■ WHAT YOU NEED TO DO ■
Your answer consists of the lines in the data that contain "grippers". Copy each of them.

■ DATA SECTION ■
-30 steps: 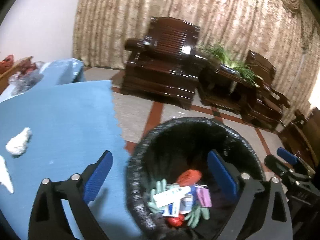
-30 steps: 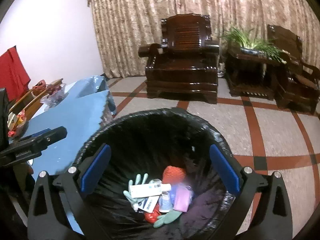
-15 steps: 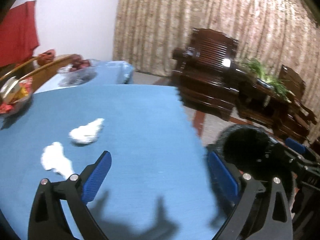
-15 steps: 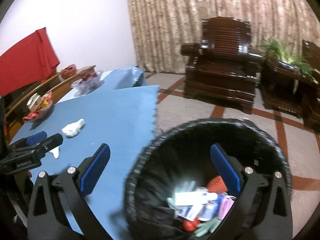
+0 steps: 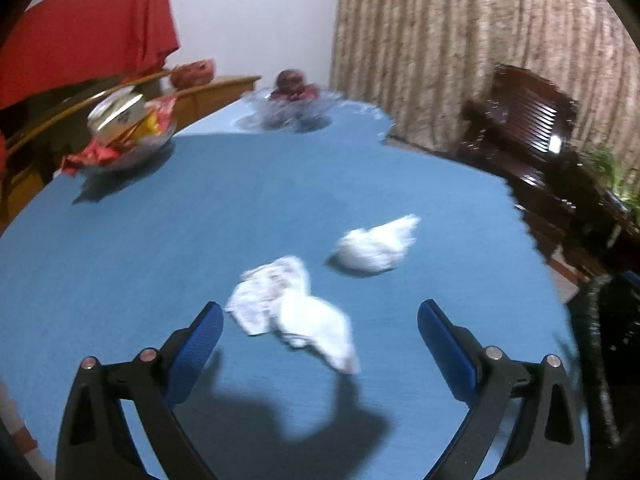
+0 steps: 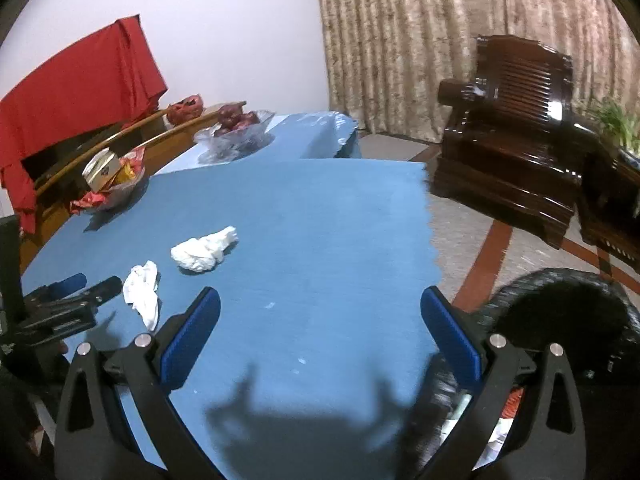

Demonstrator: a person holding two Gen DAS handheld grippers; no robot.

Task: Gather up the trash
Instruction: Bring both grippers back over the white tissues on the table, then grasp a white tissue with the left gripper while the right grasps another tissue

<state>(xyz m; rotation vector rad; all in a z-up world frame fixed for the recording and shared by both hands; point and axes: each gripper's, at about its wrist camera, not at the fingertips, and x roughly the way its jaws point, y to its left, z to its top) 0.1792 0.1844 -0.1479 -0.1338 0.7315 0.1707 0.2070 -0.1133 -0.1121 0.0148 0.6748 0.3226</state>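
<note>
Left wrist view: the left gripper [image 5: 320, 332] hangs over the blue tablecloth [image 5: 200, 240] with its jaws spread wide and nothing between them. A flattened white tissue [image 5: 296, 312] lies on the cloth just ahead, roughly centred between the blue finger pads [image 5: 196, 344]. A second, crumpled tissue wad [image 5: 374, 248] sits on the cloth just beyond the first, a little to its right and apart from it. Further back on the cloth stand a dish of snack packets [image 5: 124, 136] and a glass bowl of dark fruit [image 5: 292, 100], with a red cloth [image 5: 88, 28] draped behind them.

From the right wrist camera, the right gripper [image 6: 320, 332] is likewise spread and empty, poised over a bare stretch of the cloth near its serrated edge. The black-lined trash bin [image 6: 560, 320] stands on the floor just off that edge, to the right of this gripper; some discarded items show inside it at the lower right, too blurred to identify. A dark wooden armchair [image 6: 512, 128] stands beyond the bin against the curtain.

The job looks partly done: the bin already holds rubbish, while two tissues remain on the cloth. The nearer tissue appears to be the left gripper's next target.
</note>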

■ RESULT ■
Demonstrator: a person holding two Gen DAS handheld grippers; no robot.
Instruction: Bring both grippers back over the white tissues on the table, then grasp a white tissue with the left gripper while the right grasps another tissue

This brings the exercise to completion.